Ongoing active bleeding should be treated with nasal packing; patients should be educated on packing
THURSDAY, Jan. 9, 2020 (HealthDay News) — In a clinical practice guideline from the American Academy of Otolaryngology-Head and Neck Surgery Foundation, published online Jan. 7 in Otolaryngology-Head and Neck Surgery, recommendations are presented for the management of nosebleeds.
David E. Tunkel, M.D., from the Johns Hopkins University School of Medicine in Baltimore, and colleagues developed guidelines to promote best practices, reduce variations in care, and improve health outcomes for patients with nosebleeds.

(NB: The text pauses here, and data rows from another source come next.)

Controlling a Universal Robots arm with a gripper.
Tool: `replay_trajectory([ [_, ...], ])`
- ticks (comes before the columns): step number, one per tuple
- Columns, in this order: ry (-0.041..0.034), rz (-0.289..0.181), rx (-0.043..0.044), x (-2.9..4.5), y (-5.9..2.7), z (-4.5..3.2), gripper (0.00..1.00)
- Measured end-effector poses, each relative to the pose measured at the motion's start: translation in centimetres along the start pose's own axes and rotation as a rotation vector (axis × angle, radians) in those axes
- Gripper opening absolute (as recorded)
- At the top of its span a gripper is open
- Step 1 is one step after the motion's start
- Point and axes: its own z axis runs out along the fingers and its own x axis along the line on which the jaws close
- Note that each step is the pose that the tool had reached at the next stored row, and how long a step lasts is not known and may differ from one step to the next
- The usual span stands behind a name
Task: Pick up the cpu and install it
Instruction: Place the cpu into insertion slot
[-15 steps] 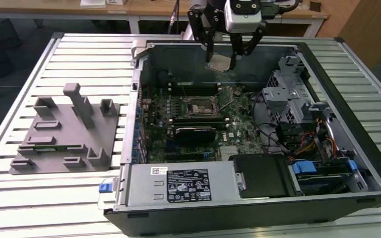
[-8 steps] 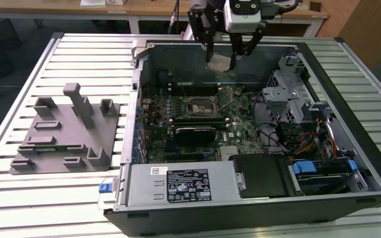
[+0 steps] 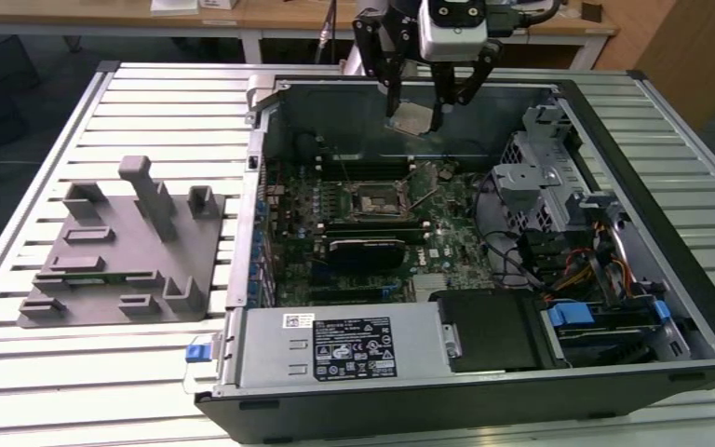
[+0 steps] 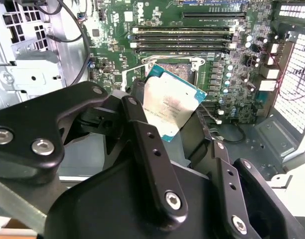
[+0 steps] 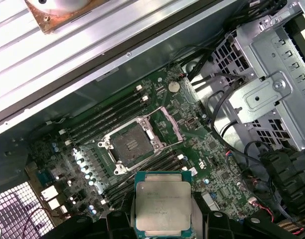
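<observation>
1. Closest to where I stand, the open case (image 3: 482, 410) lies flat on a slatted table (image 3: 34, 372), with the power supply (image 3: 332, 349) at its near end.
2. On the exterior view's left, beside the case, a grey tray (image 3: 115, 251) with upright posts sits on the slats.
3. Further in, the motherboard (image 3: 445, 242) covers the case floor, and a drive cage (image 3: 538, 177) stands to the exterior view's right of it.
4. The socket (image 3: 374, 198) sits about mid-board. In the first wrist view its dark square (image 5: 130, 144) is uncovered inside a metal frame.
5. Past the socket, over the far end of the case, the gripper (image 3: 423, 110) hangs down with its fingers (image 4: 137, 114) clamped on two opposite edges of the cpu (image 3: 413, 118).
6. The cpu is up in the air, silver top showing in both wrist views (image 4: 170, 104) (image 5: 163, 206), tilted and clear of the socket.
7. Beyond the table stands a wooden desk (image 3: 283, 19).
</observation>
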Motion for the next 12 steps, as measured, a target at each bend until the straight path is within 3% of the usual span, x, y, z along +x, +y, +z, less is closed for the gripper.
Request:
replay_trajectory([
  [4,-0.0007,0.019,0.0007,0.00,0.00,0.01,0.53],
  [9,-0.0038,0.105,0.0040,0.00,0.00,0.05,0.53],
  [12,-0.0061,0.131,0.0070,0.04,0.06,0.07,0.53],
])
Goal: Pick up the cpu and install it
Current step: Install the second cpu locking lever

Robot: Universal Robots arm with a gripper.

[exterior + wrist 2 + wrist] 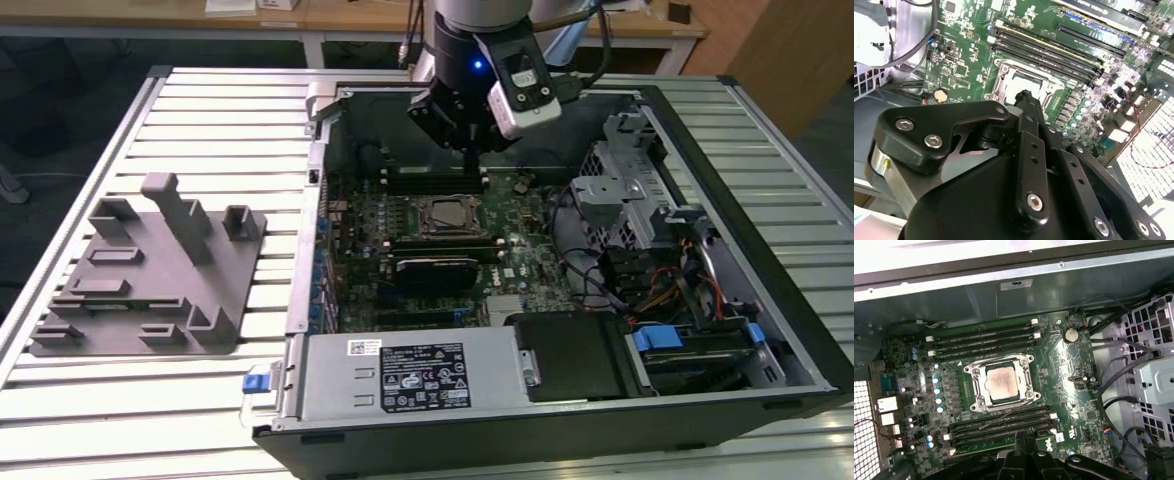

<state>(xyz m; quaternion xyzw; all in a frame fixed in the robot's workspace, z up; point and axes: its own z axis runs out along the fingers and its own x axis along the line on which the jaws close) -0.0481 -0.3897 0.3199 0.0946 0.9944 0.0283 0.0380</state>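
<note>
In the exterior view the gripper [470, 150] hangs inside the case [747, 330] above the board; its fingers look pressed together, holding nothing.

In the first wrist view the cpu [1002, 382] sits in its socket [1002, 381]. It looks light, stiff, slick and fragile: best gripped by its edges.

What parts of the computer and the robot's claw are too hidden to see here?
- Gripper fingertips: in the second wrist view its own black body covers them, so open or shut stays unknown.
- Cpu: in the second wrist view the gripper hides part of it.
- Motherboard: in the exterior view the arm covers its far edge.
</note>
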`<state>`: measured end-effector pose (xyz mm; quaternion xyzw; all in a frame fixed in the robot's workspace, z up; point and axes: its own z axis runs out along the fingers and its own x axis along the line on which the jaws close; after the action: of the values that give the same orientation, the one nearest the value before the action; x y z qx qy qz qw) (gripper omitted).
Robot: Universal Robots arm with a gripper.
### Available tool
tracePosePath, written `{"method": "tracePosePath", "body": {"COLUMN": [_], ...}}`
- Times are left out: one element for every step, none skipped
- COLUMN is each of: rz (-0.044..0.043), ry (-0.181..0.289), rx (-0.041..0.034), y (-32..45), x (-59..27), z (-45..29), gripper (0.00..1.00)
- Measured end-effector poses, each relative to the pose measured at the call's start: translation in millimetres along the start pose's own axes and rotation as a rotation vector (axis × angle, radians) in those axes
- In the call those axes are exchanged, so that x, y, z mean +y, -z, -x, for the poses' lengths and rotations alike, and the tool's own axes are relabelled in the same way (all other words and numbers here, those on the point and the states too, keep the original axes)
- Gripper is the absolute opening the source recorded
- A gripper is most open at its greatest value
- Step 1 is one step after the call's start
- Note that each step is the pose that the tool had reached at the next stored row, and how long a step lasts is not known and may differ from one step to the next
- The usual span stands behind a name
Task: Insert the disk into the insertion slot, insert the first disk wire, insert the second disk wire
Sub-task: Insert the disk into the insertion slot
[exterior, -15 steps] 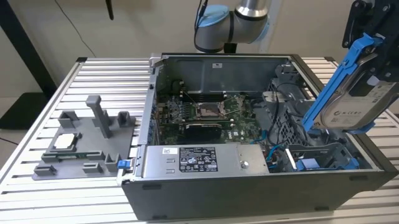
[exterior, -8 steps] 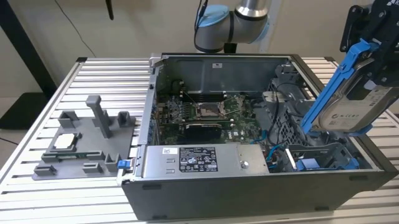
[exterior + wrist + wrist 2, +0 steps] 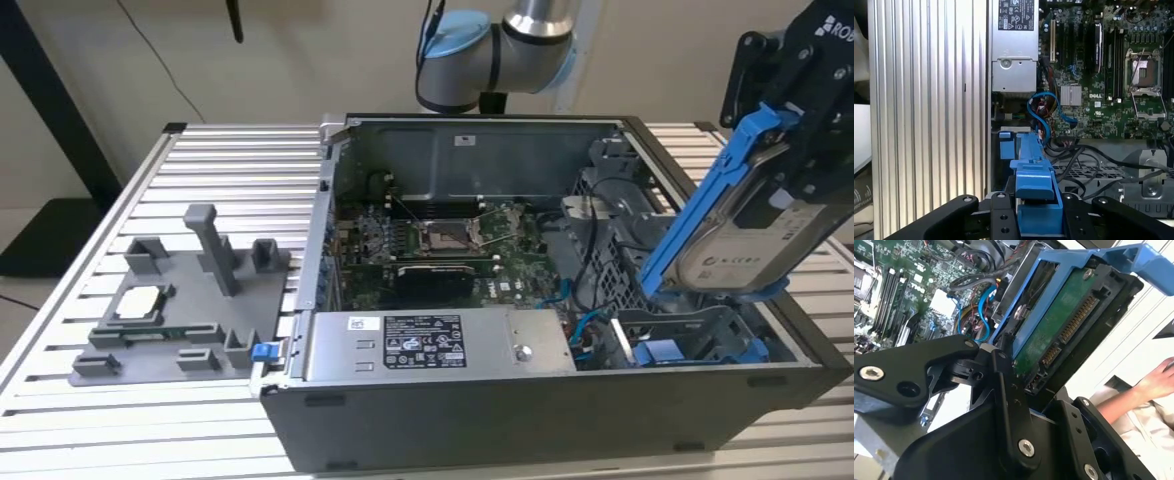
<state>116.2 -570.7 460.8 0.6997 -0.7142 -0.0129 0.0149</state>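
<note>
**Disk in my pincer, over the bay — nothing seated yet**

In the exterior view my pincer (image 3: 787, 160) is clenched on the disk (image 3: 731, 250). The disk hangs tilted in its blue carrier over the exterior view's right end of the open PC case (image 3: 534, 420). Its lower end is just above the insertion slot (image 3: 694, 335), not down in it. I judge the first step underway, not finished.

In the second wrist view the disk's green circuit side and its connector face the camera, bare — no wire is plugged in. A person's hand (image 3: 1156, 382) shows beyond the case.

In the first wrist view the blue carrier sits clamped in my pincer, and blue wires (image 3: 1046, 107) lie loose beside the motherboard (image 3: 1114, 75). By my reckoning both wire steps are left.
</note>
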Motion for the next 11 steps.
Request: {"method": "tracePosePath", "body": {"rz": [0.0,0.0,0.0,0.0,0.0,0.0,0.0,0.0,0.0,0.0,0.0], "ry": [0.0,0.0,0.0,0.0,0.0,0.0,0.0,0.0,0.0,0.0,0.0], "rx": [0.0001,0.0002,0.0001,0.0002,0.0002,0.0001,0.0002,0.0002,0.0002,0.0002,0.0002], "y": [-1.5,-3.0,-4.5,-5.9,-7.4,-8.9,-10.5,-12.0,-13.4,-14.6,-15.4], "x": [-0.1,-0.1,-0.2,-0.2,-0.3,-0.4,-0.4,-0.5,-0.5,-0.6,-0.6], "z": [-0.2,-0.3,-0.4,-0.5,-0.6,-0.7,-0.7,-0.8,-0.8,-0.8,-0.8], "gripper": [0.0,0.0,0.0,0.0,0.0,0.0,0.0,0.0,0.0,0.0,0.0]}}
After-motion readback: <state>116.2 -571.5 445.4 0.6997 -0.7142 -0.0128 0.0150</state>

The authors made recommendations for various action statements. At initial contact with the nosebleed patient, clinicians should distinguish between those who do and those who do not require prompt management. For patients in need of prompt management, active bleeding should be treated with firm sustained compression to the lower third of the nose for five minutes or longer. The clinician should treat ongoing active bleeding with nasal packing for patients in whom bleeding precludes identification of a bleeding site despite nasal compression; resorbable packing should be used for patients with a suspected bleeding disorder or for those using anticoagulation or antiplatelet medications. Patients who undergo nasal packing should be educated about the type, timing, and plan for removal of packing, postprocedural care, and symptoms warranting reassessment. Patients with an identified site of bleeding should be treated with an appropriate intervention.
This guideline “informs clinicians about the current level of evidence and includes areas of improvement of practice — such as providing patient instructions for nasal packing care — that were developed by the guideline panel after a review of all the literature,” Tunkel said in a statement.
Several authors disclosed financial ties to the pharmaceutical industry.